Salve Scriptiani, rieccoci con un articolo della rubrica Worldbuilding, oggi parliamo di Governo. La volta scorsa abbiamo analizzato il problema dei trasporti, sia per quanto riguarda i tempi di percorrenza sia per i “veicoli”.

Di Cosa Parliamo

Ciò che intendiamo è la difficoltà in determinate ambientazioni e storie a far percepire un governo. Questo è un problema che possiamo trovare nel fantasy come in fantascienza, ma anche nei romanzi storici.

Ma perché ne stiamo parlando? Perché è anche attraverso questi dettagli, non tanto piccoli, che la nostra storia potrà risultare originale. Infatti se il pianeta Agrosh-var fa parte della Confederazione Intergalattica, questa deve farsi sentire nelle nostre avventure sul pianeta; magari ci saranno delle leggi che sono obbligatorie per tutti i pianeti confederati. Oppure potremmo avere dei vantaggi economici per i mercanti dei suddetti pianeti. E mostrare una discussione tra mercanti non confederati che si lamentano di questo favoritismo. Insomma, rendere presente un governo ci permette di rendere più originale o, comunque, profonda la nostra ambientazione.

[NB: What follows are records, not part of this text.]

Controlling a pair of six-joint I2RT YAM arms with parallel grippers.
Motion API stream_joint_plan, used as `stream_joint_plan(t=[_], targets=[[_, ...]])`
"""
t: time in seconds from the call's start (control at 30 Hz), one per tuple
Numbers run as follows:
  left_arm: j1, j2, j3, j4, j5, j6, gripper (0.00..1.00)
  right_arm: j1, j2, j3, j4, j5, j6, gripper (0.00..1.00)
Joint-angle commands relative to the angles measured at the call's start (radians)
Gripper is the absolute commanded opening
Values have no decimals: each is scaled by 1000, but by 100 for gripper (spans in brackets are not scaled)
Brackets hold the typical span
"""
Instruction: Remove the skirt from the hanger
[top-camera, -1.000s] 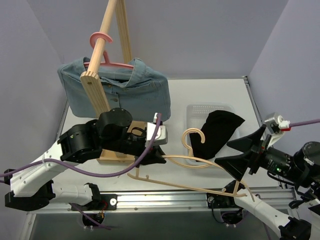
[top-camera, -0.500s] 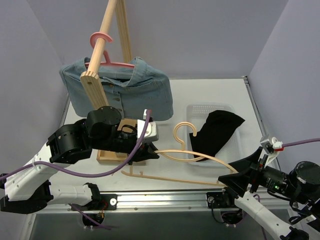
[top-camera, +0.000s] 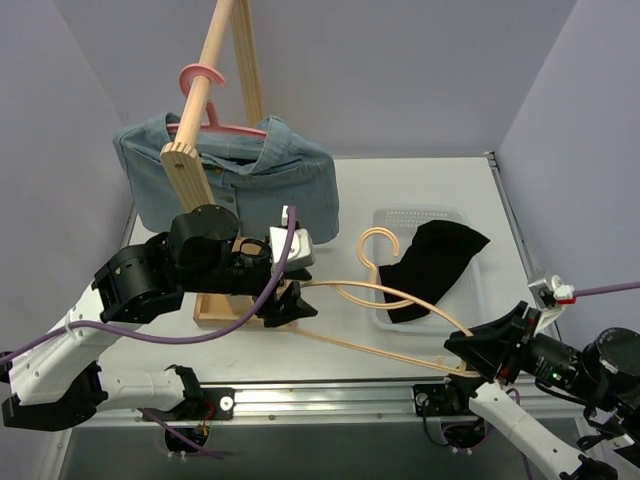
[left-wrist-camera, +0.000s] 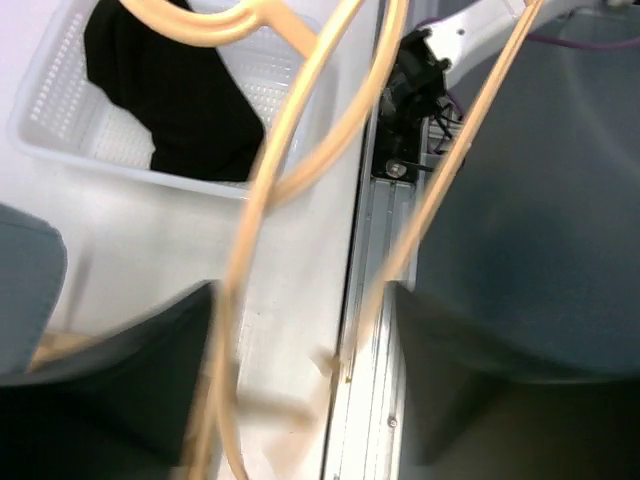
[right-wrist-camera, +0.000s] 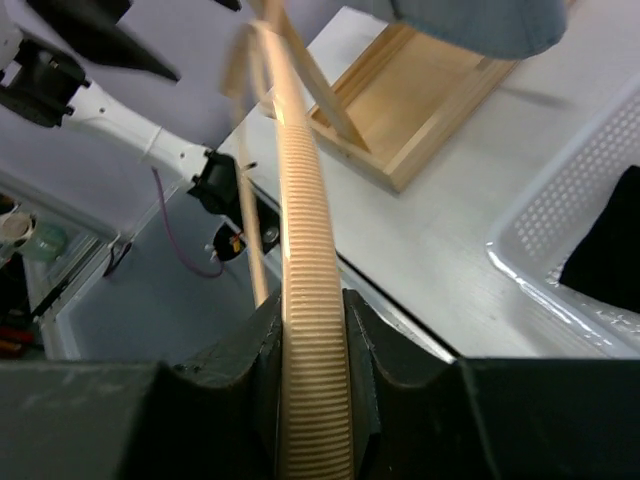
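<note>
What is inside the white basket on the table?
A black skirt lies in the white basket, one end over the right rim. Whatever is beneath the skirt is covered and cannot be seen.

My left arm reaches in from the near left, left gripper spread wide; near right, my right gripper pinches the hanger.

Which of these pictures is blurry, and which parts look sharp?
Left wrist view: wooden hanger smeared, fingers dark and soft, basket and skirt clearer. Right wrist view: ribbed hanger bar crisp, thin rod behind blurred. Top view: sharp and evenly lit.
</note>
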Motion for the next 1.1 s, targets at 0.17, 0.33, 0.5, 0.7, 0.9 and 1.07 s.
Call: stream_joint_plan(t=[0.17,0.33,0.5,0.7,0.9,1.07], targets=[[9,-88,18,80,-178,-128,94,-37,0,32,80,121,-90,0],[9,-209,-103,233,-123,-245,94,-38,72,72,128,113,-153,0],[9,-339,-359,291,-128,-356,94,-38,179,91,256,81,-208,0],[8,-513,-661,474,-95,-523,94,-38,330,92,412,35,-245,0],[9,-571,-766,474,-118,-560,94,-37,488,143,597,-82,-248,0],[8,-545,-803,442,-83,-560,94,-24,658,264,620,-117,-273,0]])
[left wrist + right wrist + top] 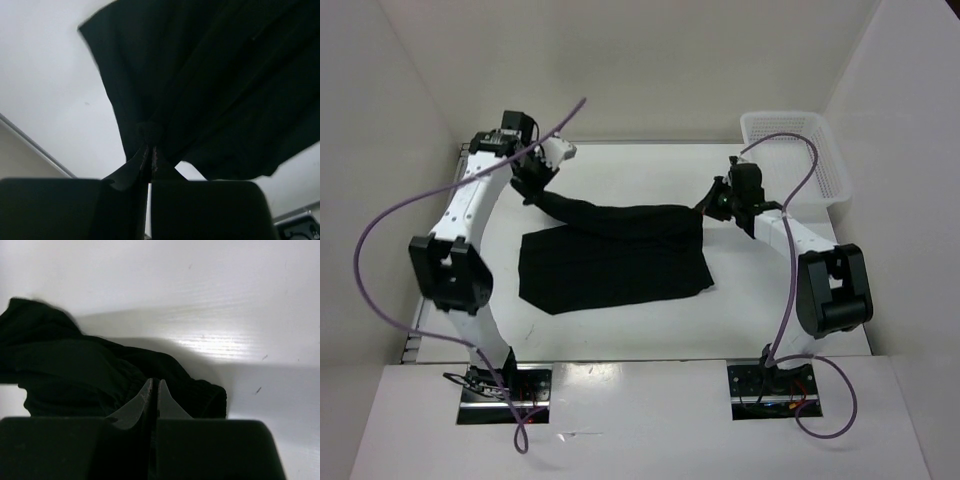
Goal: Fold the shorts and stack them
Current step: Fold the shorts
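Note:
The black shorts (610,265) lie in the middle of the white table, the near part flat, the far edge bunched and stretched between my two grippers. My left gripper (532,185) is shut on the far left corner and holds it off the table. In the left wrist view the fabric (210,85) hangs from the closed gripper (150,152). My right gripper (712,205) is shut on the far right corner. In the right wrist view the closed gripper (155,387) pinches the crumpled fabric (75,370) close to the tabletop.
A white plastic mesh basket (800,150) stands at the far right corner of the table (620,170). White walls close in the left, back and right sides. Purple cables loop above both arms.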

Come far percepire il Governo

Entriamo ora nel vivo dell’articolo. Come possiamo rendere verosimile, logica e coerente, la presenza o la voluta assenza del governo da una determinata zona?

Tenere a mente lo stato

Il primo consiglio che mi sento di darvi è di tenere sempre a mente le caratteristiche di quello stato che volete mostrare. Un esempio è la classica tirannia, avremo un popolo stanco, ma oppresso. Questo lo possiamo mostrare attraverso la presenza di una statua del tiranno nella piazza cittadina, magari vandalizzata. Oppure ancora, continuando sull’onda fantascientifica di prima, la Confederazione Intergalattica promulga delle leggi razziali. Magari contro una razza di alieni che non ha rispettato gli accordi con il governo. Così anche nella colonia più periferica queste leggi dovranno essere applicate con forza, indipendentemente dalla volontà dei singoli governatori.

Messa in pratica

Nel primo esempio mostriamo un tiranno che vuole essere riconosciuto, ma che ha stancato il popolo. Tanto da far nascere un sentimento di rivalsa, proprio su quell’effige. Mentre nel secondo poniamo l’accento su un governo sovranazionale che ha una volontà molto rigida. E che, per mantenere la sua integrità e la “reputazione”, elimina in un modo o in un altro chiunque non porti rispetto. Ecco che in ogni dove di quei luoghi si sentirà la presenza del regno rendendo chiare anche le caratteristiche principali che noi vogliamo mostrare.

I piccoli Espedienti

Un altro consiglio che mi sento di dare è di utilizzare piccoli espedienti, come può esserlo un emissario dell’imperatore che fa valere la sua autorità. Usate sempre piccoli espedienti perché non creano danni alla storia e all’ambientazione, sono facilmente inseribili e soprattutto danno spunti di trama; pensiamo a un ispettore della già citata Confederazione Intergalattica. Questi va a ispezionare il governo di una piccola colonia di periferia che ha pagato meno tasse del solito. Allora scopre che il governatore è disonesto, tanto che magari si allea con i protagonisti per smascherarlo e loro lo aiutano in cambio della libertà. Un elemento che potenzialmente poteva essere solo di sfondo è diventato una possibilità per i personaggi.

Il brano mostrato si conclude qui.